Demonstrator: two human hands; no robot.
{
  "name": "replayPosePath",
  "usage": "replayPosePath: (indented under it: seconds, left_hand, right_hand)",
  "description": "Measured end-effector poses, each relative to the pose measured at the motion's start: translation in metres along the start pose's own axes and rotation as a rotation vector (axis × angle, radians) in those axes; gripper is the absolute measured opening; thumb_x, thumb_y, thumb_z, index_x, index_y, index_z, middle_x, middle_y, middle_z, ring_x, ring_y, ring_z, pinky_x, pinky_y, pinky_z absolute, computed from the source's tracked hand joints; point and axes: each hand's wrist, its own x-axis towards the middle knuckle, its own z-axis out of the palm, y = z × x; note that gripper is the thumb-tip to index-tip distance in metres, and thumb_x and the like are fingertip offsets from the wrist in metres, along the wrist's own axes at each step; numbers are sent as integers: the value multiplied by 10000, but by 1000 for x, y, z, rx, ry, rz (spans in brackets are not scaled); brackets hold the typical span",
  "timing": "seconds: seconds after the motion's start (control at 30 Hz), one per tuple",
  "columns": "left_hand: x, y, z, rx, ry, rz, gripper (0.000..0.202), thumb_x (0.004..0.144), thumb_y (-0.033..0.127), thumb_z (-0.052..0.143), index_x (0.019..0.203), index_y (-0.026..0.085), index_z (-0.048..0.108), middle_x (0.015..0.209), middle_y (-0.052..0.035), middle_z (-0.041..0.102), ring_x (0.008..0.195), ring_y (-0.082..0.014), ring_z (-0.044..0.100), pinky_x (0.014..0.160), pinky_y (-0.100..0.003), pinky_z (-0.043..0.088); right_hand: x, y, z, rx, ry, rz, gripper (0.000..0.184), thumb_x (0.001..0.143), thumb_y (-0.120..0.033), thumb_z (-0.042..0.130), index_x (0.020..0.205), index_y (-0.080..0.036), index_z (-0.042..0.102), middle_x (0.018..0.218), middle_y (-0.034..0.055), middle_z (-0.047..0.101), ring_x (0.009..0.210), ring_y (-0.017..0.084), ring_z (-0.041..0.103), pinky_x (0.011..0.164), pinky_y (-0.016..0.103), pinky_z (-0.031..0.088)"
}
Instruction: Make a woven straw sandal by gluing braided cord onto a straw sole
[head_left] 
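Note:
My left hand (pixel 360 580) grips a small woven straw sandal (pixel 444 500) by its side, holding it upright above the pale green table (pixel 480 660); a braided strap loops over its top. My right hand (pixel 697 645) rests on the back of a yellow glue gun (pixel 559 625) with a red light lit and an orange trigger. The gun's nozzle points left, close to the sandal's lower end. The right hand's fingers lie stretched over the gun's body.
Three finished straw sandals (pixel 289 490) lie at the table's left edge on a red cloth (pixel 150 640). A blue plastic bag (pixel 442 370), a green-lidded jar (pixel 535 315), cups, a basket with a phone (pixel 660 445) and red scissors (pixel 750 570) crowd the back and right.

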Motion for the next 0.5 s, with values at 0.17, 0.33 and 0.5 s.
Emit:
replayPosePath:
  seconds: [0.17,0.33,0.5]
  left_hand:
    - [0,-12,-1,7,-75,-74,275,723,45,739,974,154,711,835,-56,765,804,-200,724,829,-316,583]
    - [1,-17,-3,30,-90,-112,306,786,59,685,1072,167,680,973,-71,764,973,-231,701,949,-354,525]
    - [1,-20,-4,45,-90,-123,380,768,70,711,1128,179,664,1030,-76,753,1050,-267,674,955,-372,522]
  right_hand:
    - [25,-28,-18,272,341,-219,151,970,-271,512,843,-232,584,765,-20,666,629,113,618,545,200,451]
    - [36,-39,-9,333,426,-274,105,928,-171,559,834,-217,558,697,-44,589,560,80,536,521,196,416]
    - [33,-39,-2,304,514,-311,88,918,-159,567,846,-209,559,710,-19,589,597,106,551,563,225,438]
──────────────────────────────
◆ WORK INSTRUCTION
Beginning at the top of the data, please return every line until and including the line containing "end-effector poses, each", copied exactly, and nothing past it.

◆ SOLUTION FOR THIS PROBLEM
Demonstrator: two human hands; no robot.
{
  "name": "replayPosePath",
  "usage": "replayPosePath: (indented under it: seconds, left_hand, right_hand)",
  "description": "Measured end-effector poses, each relative to the pose measured at the motion's start: translation in metres along the start pose's own axes and rotation as a rotation vector (axis × angle, radians) in those axes; gripper is the absolute measured opening; thumb_x, thumb_y, thumb_z, index_x, index_y, index_z, middle_x, middle_y, middle_z, ring_x, ring_y, ring_z, pinky_x, pinky_y, pinky_z absolute, computed from the source's tracked hand joints; point and axes: each hand's wrist, its own x-axis towards the middle knuckle, its own z-axis out of the palm, y = z × x; note that gripper is the thumb-tip to index-tip distance in metres, and thumb_x and the like are fingertip offsets from the wrist in metres, along the wrist's own axes at each step; numbers are sent as integers: the value multiplied by 10000, but by 1000 for x, y, z, rx, ry, rz (spans in brackets are not scaled); brackets hold the typical span",

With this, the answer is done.